L’affaire d’un réseau pédocriminel transnational, impliqué dans des viols d’enfants et l’inoculation volontaire du VIH en Afrique, notamment au Sénégal et au Maroc, connaît un tournant judiciaire controversé. Le 12 août 2025, la Chambre de l’instruction de Paris a ordonné la remise en liberté d’Adrien Bastard, considéré comme une figure centrale du dossier, malgré les réquisitions contraires du parquet.

Une enquête d’ampleur mondiale

L’affaire a éclaté en avril 2025 avec l’interpellation de quatre hommes dans l’Oise. Rapidement, les investigations ont révélé l’existence d’un réseau tentaculaire couvrant une cinquantaine de pays et impliquant plus de 10 000 suspects. Les victimes recensées se comptent par centaines, certaines âgées d’à peine un mois et demi.

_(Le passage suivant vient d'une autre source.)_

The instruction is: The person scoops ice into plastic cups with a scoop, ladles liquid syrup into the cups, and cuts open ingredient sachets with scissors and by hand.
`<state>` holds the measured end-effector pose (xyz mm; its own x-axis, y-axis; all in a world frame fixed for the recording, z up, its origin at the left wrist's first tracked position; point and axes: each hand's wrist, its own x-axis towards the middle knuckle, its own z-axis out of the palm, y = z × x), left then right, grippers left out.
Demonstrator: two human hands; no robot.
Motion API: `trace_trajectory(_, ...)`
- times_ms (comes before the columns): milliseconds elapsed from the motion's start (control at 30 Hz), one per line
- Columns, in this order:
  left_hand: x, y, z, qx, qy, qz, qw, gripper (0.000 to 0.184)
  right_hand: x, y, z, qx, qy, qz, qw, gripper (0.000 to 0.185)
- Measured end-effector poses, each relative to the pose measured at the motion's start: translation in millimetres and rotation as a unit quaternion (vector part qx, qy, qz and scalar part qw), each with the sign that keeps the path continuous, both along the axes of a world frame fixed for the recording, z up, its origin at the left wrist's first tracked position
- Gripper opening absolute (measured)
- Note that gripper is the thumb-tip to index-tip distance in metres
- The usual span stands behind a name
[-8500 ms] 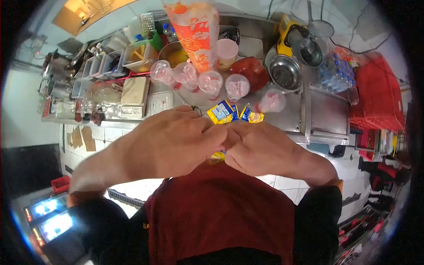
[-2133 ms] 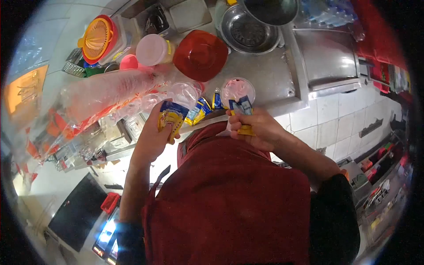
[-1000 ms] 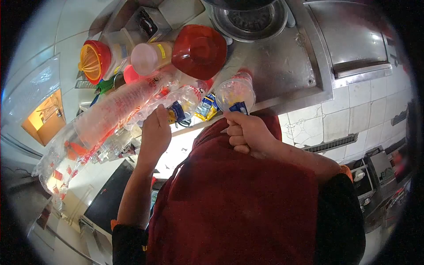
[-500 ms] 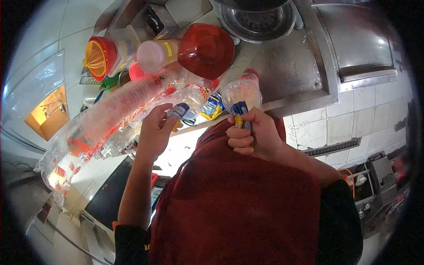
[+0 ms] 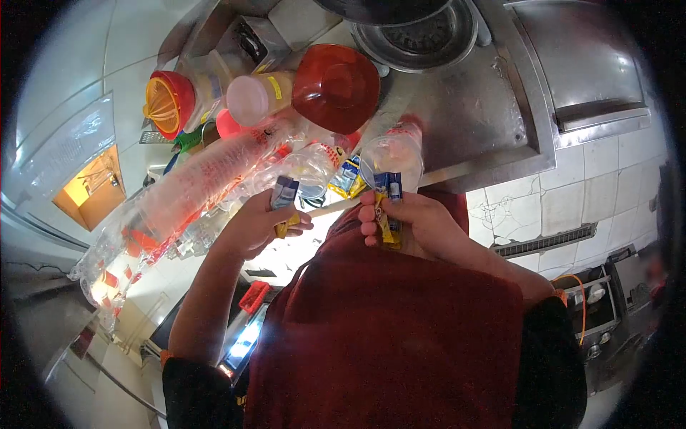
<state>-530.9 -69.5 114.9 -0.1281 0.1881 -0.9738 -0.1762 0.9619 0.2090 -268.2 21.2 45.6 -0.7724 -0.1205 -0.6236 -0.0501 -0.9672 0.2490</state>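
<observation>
My left hand [image 5: 250,227] is closed on a blue and yellow sachet [image 5: 285,191], held between thumb and fingers. In my right hand [image 5: 421,220] are blue and yellow sachets [image 5: 389,207], pinched under the thumb with their blue ends up; I cannot tell exactly how many. Just beyond that hand, a clear plastic cup [image 5: 389,159] stands at the counter's edge. More sachets [image 5: 347,176] lie between this cup and another clear cup [image 5: 311,168] to its left.
A long plastic sleeve of stacked cups [image 5: 193,179] stretches across the left. Behind it are an orange citrus juicer [image 5: 166,104], a pink-lidded container [image 5: 250,99] and a red bowl [image 5: 336,86]. A metal pan [image 5: 457,36] sits at the back, beside the steel counter [image 5: 464,107].
Both hands have come slightly lower. The sachets in my right hand now show more of their yellow faces, and the left hand's sachet stands more upright.
</observation>
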Motion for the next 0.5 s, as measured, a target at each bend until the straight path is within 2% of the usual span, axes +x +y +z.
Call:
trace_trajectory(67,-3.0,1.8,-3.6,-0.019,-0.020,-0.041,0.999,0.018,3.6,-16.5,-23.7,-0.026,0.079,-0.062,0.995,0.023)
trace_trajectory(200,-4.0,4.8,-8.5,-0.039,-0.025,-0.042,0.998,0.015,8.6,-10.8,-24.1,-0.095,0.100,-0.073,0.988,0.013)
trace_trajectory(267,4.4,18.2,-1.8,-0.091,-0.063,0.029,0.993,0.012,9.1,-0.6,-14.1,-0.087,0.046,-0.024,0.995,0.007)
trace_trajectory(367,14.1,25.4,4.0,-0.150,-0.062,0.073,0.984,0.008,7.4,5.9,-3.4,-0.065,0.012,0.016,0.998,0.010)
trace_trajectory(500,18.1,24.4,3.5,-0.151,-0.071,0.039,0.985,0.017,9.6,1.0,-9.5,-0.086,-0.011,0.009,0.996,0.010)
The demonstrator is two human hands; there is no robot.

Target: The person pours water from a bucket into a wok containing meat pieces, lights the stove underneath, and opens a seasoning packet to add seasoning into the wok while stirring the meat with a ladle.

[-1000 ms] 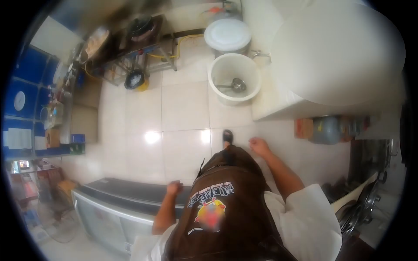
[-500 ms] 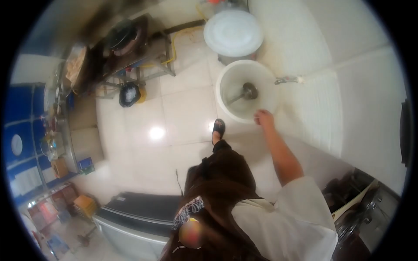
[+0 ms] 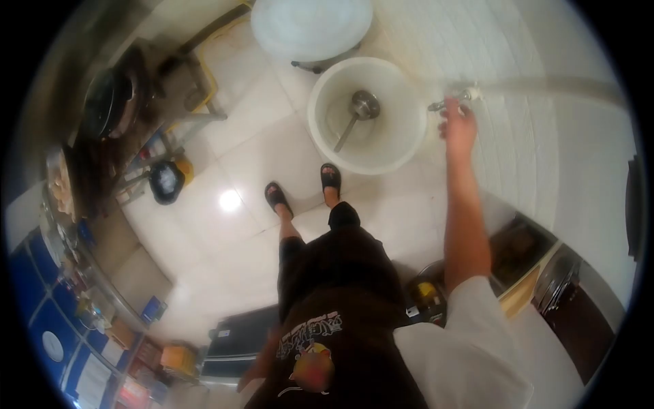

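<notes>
My right hand [image 3: 460,129] is stretched out to a metal wall tap [image 3: 436,106], with its fingers curled at the tap's handle. Below and left of it stands a large white bucket [image 3: 320,129] on the floor, under the tap's spout. Inside the bucket lies a metal ladle [image 3: 364,105], its bowl toward the back and its handle pointing to the front left. Of my left arm only a piece of forearm shows at the bottom edge beside the dark apron [image 3: 327,293]; the left hand itself is hidden.
Behind the bucket is a second container with a round white lid [image 3: 310,27]. A black-lined bin [image 3: 165,183] stands by a metal stand at the left. A low black-topped unit [image 3: 238,341] is at the lower left, and a counter with trays [image 3: 524,252] at the right.
My right hand has moved from the bucket's rim up and right to the tap. I have stepped closer, so both feet show and the view has turned.
</notes>
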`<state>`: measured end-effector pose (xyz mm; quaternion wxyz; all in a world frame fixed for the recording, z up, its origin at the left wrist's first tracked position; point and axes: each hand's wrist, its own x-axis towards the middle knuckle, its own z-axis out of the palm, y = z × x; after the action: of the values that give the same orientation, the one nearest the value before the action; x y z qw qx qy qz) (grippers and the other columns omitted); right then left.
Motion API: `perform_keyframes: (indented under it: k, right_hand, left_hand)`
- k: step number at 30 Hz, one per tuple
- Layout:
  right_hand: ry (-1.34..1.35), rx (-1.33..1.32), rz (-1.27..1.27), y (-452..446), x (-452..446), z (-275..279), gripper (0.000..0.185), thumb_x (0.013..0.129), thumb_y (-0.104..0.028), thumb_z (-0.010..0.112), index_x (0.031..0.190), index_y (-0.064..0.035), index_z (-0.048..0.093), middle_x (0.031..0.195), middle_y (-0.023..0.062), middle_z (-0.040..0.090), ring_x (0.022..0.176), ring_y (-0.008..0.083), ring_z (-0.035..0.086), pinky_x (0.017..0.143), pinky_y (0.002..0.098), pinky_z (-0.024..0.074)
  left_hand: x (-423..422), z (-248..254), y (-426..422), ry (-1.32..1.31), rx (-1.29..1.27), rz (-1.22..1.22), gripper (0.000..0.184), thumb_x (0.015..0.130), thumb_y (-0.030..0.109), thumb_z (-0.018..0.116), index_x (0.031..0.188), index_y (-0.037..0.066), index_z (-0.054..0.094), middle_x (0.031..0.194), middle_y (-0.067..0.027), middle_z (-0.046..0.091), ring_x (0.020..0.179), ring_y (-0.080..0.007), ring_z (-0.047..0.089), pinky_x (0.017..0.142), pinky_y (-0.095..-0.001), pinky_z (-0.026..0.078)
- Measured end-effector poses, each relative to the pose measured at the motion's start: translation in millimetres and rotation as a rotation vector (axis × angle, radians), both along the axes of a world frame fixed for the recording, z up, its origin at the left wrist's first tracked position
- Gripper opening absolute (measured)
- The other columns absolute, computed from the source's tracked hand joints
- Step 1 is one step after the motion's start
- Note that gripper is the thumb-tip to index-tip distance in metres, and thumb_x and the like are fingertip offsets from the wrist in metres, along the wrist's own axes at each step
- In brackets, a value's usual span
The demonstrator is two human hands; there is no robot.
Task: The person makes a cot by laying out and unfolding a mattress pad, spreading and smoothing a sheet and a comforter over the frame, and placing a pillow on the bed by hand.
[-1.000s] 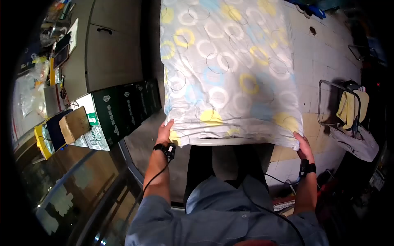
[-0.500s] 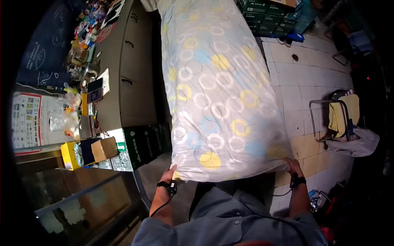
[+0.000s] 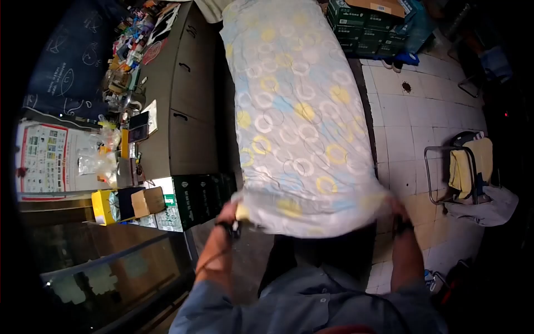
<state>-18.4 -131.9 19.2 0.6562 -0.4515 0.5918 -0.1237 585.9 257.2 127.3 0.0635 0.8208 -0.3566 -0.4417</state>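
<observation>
Floor tiles [image 3: 423, 117] lie R of blanket [image 3: 300, 133]. L hand [image 3: 227, 213] & R hand [image 3: 397, 209] pinch its near corners w/ fingers; uneven pull could twist it.

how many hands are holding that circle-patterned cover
2: the left hand at the cover's near left corner, the right hand at its near right corner, both blurred.

Left hand [image 3: 228, 212]: gripping | right hand [image 3: 396, 209]: gripping | arms [image 3: 217, 257]: forward, apart

both hands [image 3: 228, 212] [image 3: 396, 207] grip the patterned quilt [image 3: 300, 119] — its near edge blurred
</observation>
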Motion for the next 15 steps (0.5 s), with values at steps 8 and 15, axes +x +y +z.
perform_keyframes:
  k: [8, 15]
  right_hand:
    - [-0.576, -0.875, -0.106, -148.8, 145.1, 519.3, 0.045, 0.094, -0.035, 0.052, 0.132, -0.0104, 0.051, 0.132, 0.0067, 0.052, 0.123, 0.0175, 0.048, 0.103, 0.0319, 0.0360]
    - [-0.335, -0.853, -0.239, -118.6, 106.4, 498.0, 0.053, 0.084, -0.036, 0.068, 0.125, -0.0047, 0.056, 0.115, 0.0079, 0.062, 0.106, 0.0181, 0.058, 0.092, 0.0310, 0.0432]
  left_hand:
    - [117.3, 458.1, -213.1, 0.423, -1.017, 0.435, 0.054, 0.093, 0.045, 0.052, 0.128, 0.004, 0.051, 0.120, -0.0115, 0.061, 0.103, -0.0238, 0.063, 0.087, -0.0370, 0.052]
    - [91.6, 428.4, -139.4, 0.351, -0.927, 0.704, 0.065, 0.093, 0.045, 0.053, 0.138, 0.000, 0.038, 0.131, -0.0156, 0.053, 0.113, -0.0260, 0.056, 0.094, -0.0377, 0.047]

L’Office central de lutte contre les violences aux mineurs (OFMIN) et l’Office central de lutte contre la traite des êtres humains (OCRTEH) ont été au cœur du démantèlement. À l’origine de l’affaire, l’arrestation de deux hommes pour traite d’êtres humains à l’été 2024 a permis aux enquêteurs d’infiltrer des groupes Telegram. En six mois, 73 000 messages, 23 000 photos et vidéos pédopornographiques ont été analysés, menant à l’identification de nombreux profils français.

Telegram, utilisé massivement par les criminels, est pointé du doigt pour sa coopération jugée minimale, malgré l’arrestation de son fondateur Pavel Durov en août 2024. Les contenus échangés comprenaient des viols d’enfants, souvent vendus ou achetés en cryptomonnaie.

Le cas du Sénégal et les zones d’ombre

Le nom de Pierre Robert, un ancien commerçant beauvaisien possédant plusieurs biens immobiliers au Sénégal, revient avec insistance. Il est soupçonné d’y avoir organisé des viols collectifs sur des mineurs vulnérables, recrutés par des intermédiaires locaux contre de l’argent.

Particularité macabre : plusieurs victimes auraient subi une inoculation volontaire du VIH, une pratique destinée à satisfaire des fantasmes sordides de certains commanditaires. Une vingtaine d’enfants sénégalais ont été identifiés, mais le nombre réel pourrait être bien plus élevé. Des faits similaires sont suspectés au Maroc, notamment dans les quartiers populaires de Casablanca et Marrakech.

Une libération qui choque

Malgré des charges extrêmement graves – traite d’êtres humains en bande organisée, proxénétisme aggravé sur mineurs –, Adrien Bastard, ancien délégué de “Mister France Picardie” et proche du milieu forain, a été remis en liberté sous contrôle judiciaire.

Une décision qui provoque incompréhension et colère parmi les associations de protection de l’enfance. La Chambre de l’instruction de Paris estime que cette mesure reste compatible avec les besoins de l’enquête, un argument jugé difficilement défendable au regard de la gravité des faits et de la complexité internationale du dossier.